What the task asks
Below are records. Copy every line with "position" in it.

Given records
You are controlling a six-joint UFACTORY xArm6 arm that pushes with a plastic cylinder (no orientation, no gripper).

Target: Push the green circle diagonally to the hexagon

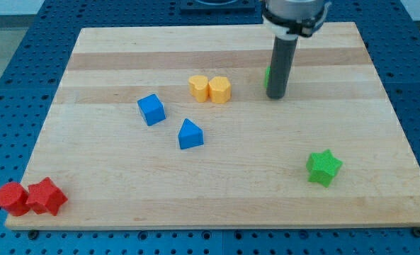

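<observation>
Far right of the pale wooden tabletop [224, 191]: my tip [276, 95] rests against the near-right side of a green block [267, 76], mostly hidden behind the dark rod, shape not clear. No pincer on this arm, so none to report. Left of it, two yellow blocks touch: a heart-like block [197, 86] and a hexagon-like block [220, 90]. Further left, blue cube [151, 110]; blue triangular block [190, 134] nearer. Green star [324, 167] near right. Red round block [11, 197] and red star [45, 196] touch at near left corner.
</observation>
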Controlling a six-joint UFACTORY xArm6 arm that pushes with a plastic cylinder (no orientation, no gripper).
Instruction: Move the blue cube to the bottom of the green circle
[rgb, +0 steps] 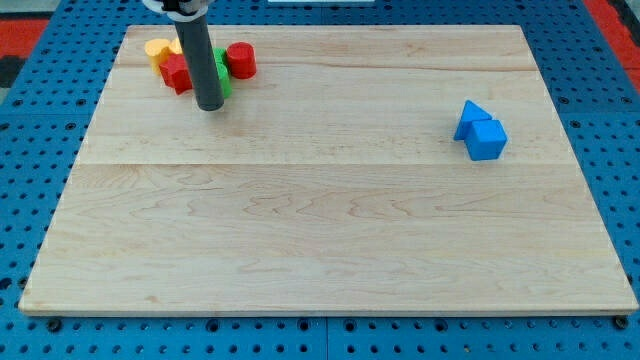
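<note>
The blue cube (488, 139) lies at the view's right, touching a blue triangular block (468, 118) at its upper left. The green circle (221, 74) sits in a cluster at the view's top left, mostly hidden behind my rod. My tip (210, 105) rests on the board just below that cluster, far left of the blue cube.
A red cylinder (241, 60) stands right of the green block. A red block (177, 74) and a yellow block (158, 48) lie left of my rod. The wooden board (330, 240) rests on a blue pegboard table.
</note>
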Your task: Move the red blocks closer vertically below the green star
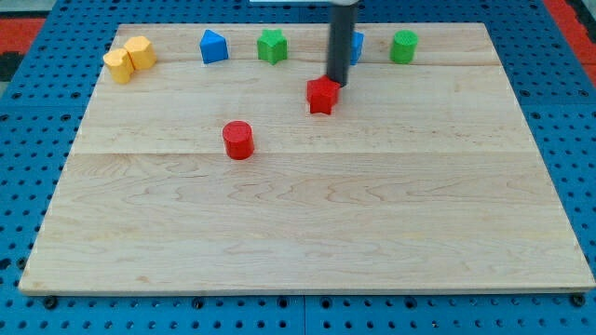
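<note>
My tip (335,86) — a bare rod end effector, holding nothing — touches the red star (322,96); the red cylinder (238,140) lies lower-left, the green star (271,46) upper-left.

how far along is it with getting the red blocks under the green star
Nothing looks finished yet. In hand: my tip sits against the upper right of the red star, which lies below and right of the green star. Left: the red cylinder sits lower and slightly left, apart from the red star.

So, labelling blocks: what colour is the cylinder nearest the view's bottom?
Red, clear in the camera view.
</note>
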Controlling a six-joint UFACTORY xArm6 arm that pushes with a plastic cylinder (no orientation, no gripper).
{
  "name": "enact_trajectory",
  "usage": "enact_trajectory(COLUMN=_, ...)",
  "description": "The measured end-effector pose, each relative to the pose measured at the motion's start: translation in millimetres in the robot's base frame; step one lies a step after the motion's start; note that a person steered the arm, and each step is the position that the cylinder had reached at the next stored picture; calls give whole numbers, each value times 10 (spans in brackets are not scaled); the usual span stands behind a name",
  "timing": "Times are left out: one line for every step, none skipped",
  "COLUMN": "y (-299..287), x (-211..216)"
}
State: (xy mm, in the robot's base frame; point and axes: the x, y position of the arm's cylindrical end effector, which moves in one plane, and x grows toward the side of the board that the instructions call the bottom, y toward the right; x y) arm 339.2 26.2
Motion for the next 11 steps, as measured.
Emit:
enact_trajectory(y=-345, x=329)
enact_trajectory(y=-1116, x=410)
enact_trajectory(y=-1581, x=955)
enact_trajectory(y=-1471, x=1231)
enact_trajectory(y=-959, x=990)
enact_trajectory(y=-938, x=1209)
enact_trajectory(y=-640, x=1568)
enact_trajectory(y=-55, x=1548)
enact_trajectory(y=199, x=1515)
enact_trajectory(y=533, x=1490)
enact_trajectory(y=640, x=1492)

Exercise answer
  "description": "The measured end-effector pose, each relative to the pose measured at the motion's start: translation in millimetres in the robot's base frame; step one lies a step after the motion's start; note that a person steered the arm, and each step is the position that the cylinder had reached at the next stored picture; calls give whole numbers, each value times 10 (spans in brackets are not scaled); the usual span stands behind a name",
State: (xy mm, in the robot's base frame; point and axes: the x, y position of the arm's cylindrical end effector, which moves in one plane, and x grows toward the side of the board that the instructions call the bottom, y toward the right; x y) arm 339.2 26.2

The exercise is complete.